Among pre-switch regimens, 74% of participants had been on an INSTI-based regimen, 17% on an NNRTI-based regimen, and 16% on a PI-based regimen. The INSTIs used most frequently were elvitegravir (54.3%) and dolutegravir (41.7%).
Of the participants, 28% switched from TDF-containing regimens, and 50% switched from TAF-containing regimens—thus, this was not a study specifically focused on switching from non-TAF to TAF-containing regimens.

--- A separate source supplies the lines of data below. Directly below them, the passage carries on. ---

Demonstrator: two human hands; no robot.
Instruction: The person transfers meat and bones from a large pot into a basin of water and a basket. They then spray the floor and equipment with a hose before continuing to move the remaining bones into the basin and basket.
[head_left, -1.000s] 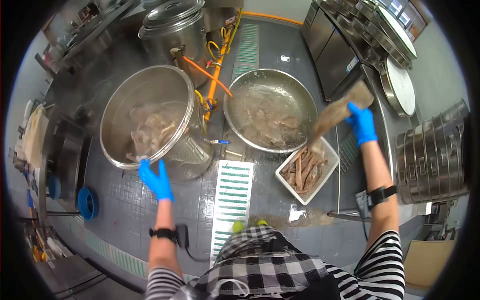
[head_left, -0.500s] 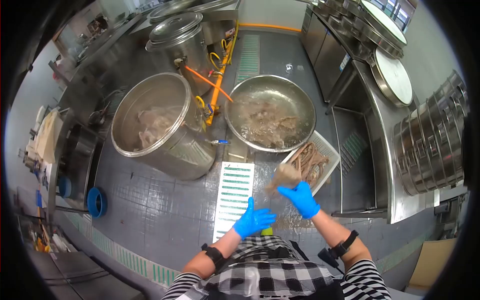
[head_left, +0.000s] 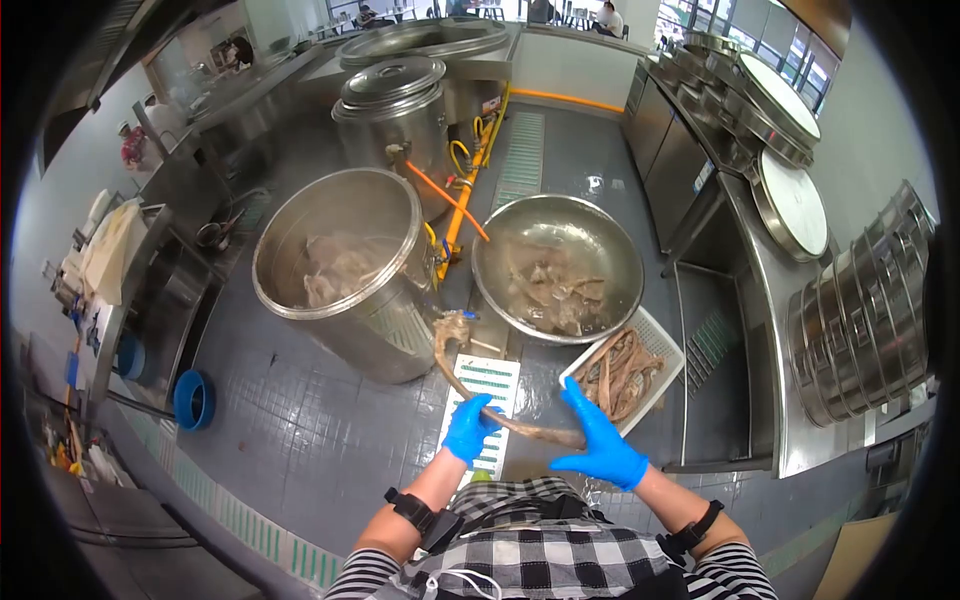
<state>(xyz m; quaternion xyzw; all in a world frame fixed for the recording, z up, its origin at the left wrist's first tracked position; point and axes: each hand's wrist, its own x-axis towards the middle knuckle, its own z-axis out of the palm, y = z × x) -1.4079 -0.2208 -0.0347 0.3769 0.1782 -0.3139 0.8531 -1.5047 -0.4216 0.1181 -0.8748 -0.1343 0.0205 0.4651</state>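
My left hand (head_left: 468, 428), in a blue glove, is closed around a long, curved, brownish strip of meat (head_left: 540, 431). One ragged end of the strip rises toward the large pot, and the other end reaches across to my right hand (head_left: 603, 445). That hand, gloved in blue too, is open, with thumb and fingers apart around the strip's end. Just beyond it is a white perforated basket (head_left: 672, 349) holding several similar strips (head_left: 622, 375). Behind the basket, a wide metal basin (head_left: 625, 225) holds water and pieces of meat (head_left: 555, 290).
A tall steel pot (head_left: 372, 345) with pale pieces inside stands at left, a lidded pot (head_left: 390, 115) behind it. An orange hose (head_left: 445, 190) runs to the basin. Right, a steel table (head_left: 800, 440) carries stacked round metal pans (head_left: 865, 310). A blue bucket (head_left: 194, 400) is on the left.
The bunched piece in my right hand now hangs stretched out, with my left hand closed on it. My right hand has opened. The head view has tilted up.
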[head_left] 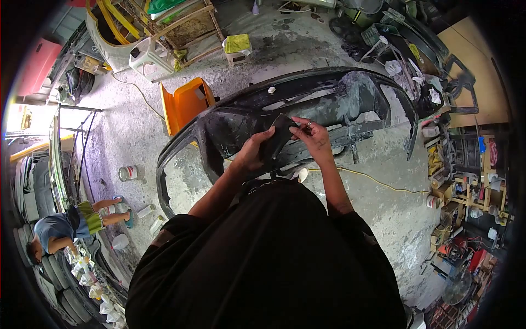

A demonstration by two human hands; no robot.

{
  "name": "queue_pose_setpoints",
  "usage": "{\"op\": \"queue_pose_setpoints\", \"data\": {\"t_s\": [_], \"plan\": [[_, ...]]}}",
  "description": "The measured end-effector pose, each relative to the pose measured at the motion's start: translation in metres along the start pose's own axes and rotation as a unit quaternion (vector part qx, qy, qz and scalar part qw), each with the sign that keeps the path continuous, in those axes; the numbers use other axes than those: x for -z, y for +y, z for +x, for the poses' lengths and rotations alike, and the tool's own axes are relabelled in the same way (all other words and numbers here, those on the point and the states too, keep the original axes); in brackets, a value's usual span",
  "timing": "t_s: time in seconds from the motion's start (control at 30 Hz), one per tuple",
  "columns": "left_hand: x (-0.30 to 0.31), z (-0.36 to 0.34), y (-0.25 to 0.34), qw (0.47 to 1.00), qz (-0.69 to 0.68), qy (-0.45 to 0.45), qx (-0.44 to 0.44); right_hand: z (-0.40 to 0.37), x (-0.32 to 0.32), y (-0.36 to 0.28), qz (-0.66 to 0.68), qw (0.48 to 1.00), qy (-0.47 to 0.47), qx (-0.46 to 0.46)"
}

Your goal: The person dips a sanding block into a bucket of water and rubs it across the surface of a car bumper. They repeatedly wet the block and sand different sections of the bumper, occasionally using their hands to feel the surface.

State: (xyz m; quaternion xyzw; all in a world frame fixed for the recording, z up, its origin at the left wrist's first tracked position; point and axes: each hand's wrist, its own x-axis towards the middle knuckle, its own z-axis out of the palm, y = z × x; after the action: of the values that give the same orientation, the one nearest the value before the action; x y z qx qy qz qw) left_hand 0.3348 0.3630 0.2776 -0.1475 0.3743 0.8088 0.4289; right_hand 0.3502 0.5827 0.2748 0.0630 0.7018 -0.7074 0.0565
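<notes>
Between my two hands is a dark, flat sheet of sandpaper [281,127], held up in front of my chest. My left hand [253,149] grips its near left side, thumb on top. At the far right corner, my right hand [313,137] pinches the sheet between thumb and fingers; a ring shows on one finger. Right beneath both hands lies a large black car bumper [230,118], curved and with openings. Greyish, dusty patches cover its right part. A small white lump [272,90] rests on its upper edge.
An orange plastic piece [186,104] stands left of the bumper. A paint can [127,173] sits on the concrete floor, and a yellow hose [372,178] runs right. Another person [71,225] bends over at far left. Cluttered shelves [476,186] line the right side.
</notes>
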Motion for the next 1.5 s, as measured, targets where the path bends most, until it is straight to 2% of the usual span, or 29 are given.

The analysis by Vo and colleagues found no significant shift in the mean BMI (P = 0.2) or BMI rate of change over time (P = 0.8) after switching. Of the participants, 19% had an increase in BMI of 10% or more. Compared to those with less than a 10% increase in BMI, factors significantly associated with weight gain among those with a 10% or more increase in BMI included younger age (42.8 versus 48.9 years, P = 0.036), switch from a non-PI based regimen (P = 0.004), and switch from a TDF-containing regimen (36.4% versus 12.6%, P < 0.001).
Importantly, in this study, significant increases in the rate of change of BMI was most evident among those switching from non-INSTI–based regimens; this study had less to say about switching from a non-TAF-containing regimen to a regimen containing TAF.
The issue of weight gain associated with TAF-containing regimens continues to be of concern to people with HIV and their health care providers alike. Future studies will no doubt further elucidate the scope of the problem, as well as explore the factors contributing to TAF-associated weight gain.
For now, it seems, the main takeaway is that TAF is clearly associated with some degree of weight gain in some patients. In addition, these studies all point to the ongoing issue of safety tradeoffs in ART: While regimens become ever more effective and convenient for a greater number of people living with HIV, emerging longer-term safety concerns, including weight gain and metabolic issues, may pose their own set of risks.